From the listing below, copy only the lines running from the line that contains "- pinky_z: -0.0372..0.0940" to the line that contains "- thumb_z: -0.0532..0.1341", both included.

== Segment start ==

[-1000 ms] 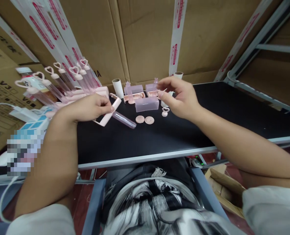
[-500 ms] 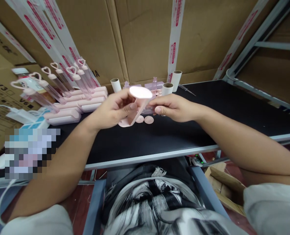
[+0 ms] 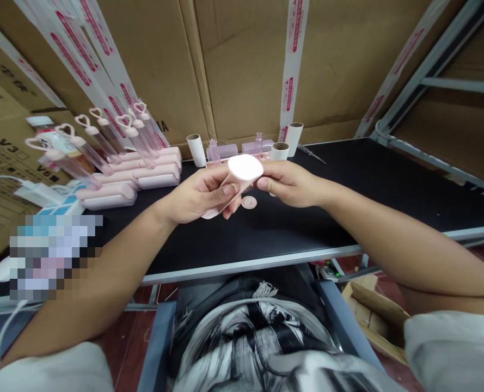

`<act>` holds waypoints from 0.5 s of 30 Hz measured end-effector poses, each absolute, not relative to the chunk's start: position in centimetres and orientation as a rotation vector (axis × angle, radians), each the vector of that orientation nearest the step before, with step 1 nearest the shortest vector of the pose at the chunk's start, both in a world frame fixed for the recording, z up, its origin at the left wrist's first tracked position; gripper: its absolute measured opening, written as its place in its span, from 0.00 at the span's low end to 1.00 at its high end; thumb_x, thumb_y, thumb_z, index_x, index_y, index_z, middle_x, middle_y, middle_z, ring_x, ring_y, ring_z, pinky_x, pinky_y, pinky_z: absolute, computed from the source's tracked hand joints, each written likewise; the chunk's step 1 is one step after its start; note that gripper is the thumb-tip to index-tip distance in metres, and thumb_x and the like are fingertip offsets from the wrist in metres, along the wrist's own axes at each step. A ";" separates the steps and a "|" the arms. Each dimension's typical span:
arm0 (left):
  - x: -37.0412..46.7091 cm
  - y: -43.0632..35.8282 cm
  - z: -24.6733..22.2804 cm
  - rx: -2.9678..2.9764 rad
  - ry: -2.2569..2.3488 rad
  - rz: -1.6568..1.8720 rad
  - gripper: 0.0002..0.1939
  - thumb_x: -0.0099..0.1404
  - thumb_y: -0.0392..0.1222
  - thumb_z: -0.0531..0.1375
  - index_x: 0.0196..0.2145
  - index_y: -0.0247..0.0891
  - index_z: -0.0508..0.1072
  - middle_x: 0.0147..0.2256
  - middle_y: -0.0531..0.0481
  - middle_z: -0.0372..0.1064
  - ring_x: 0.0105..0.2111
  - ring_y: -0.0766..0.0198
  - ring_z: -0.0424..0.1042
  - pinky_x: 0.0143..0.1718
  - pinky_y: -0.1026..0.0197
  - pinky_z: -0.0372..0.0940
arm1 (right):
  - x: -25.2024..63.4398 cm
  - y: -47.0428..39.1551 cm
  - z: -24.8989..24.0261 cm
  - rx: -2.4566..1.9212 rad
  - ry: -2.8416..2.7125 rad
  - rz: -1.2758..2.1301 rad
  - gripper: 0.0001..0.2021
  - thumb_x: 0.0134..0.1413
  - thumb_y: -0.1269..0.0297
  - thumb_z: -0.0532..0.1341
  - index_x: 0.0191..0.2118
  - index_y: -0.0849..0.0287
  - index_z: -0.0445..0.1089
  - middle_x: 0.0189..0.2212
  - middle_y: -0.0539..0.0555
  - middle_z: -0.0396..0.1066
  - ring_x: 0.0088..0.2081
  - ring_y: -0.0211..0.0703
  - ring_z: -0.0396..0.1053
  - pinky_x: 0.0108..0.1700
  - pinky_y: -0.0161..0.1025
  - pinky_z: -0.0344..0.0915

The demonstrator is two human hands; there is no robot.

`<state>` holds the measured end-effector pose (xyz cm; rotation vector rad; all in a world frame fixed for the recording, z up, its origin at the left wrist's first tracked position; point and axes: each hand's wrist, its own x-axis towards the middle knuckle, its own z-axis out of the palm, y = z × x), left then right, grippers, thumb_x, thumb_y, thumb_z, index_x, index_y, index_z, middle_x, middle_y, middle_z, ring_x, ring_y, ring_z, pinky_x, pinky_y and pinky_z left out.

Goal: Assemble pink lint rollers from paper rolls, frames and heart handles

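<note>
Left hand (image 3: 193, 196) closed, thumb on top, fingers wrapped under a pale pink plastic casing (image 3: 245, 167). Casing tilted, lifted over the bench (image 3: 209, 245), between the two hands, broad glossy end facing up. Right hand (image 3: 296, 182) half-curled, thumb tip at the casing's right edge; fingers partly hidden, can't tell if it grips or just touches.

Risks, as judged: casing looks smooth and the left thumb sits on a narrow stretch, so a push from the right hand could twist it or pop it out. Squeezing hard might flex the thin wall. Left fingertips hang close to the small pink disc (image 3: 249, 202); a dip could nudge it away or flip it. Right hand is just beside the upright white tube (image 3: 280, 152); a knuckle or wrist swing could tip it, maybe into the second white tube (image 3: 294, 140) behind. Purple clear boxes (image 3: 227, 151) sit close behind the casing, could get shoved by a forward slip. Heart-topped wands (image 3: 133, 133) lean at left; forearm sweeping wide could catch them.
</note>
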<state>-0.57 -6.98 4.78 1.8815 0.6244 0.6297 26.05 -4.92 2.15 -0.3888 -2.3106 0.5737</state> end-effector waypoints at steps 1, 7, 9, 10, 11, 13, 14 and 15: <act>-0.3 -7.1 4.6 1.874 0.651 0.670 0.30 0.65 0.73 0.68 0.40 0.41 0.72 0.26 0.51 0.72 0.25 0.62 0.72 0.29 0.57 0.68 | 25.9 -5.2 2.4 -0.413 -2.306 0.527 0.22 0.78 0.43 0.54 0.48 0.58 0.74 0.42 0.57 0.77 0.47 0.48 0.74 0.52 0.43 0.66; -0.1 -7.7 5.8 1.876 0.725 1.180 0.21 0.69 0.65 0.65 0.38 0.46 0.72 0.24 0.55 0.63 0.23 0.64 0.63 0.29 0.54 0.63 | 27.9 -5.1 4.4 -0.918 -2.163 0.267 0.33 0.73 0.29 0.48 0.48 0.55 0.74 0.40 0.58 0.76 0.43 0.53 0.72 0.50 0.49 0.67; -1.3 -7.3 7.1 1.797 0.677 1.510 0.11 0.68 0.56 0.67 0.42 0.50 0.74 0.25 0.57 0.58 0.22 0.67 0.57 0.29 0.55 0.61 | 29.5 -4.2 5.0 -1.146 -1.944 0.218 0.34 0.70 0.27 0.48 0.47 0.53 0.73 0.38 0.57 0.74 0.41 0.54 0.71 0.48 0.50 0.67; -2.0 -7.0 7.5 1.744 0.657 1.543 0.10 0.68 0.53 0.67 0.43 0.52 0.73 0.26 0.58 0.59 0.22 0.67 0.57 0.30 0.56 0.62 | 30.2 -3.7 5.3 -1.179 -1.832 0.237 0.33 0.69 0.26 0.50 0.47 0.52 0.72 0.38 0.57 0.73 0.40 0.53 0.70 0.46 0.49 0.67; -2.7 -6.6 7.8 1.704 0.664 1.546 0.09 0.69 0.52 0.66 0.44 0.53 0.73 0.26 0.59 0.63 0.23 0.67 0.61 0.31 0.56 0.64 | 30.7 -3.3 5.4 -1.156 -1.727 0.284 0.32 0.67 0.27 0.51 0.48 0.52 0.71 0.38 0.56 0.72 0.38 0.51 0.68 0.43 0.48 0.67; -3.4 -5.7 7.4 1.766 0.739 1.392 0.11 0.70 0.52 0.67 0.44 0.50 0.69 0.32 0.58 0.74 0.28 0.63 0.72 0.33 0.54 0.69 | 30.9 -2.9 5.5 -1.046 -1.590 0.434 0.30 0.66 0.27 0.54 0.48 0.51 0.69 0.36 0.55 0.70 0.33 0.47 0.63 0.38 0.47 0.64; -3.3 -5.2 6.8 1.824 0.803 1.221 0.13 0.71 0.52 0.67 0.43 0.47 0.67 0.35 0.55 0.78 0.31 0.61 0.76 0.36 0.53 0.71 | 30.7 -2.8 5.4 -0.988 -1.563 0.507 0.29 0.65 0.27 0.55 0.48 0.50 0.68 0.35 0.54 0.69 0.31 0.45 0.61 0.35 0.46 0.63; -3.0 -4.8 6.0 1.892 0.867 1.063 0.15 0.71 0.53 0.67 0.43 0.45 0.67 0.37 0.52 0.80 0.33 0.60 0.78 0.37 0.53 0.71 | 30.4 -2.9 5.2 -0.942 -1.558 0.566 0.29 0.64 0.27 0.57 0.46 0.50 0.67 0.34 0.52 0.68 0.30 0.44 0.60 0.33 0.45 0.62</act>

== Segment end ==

• _SOLUTION TO THIS TASK_
  - pinky_z: -0.0372..0.0940
arm1 (right):
  - x: -25.2024..63.4398 cm
  - y: -47.0428..39.1551 cm
  - z: -24.8989..24.0261 cm
  - rx: -2.4566..1.9212 rad
  - ry: -2.8416..2.7125 rad
  - rz: -1.2758..2.1301 rad
  - gripper: 0.0001..0.2021
  - thumb_x: 0.0134..0.1413
  - thumb_y: -0.1269..0.0297
  - thumb_z: -0.0532..0.1341

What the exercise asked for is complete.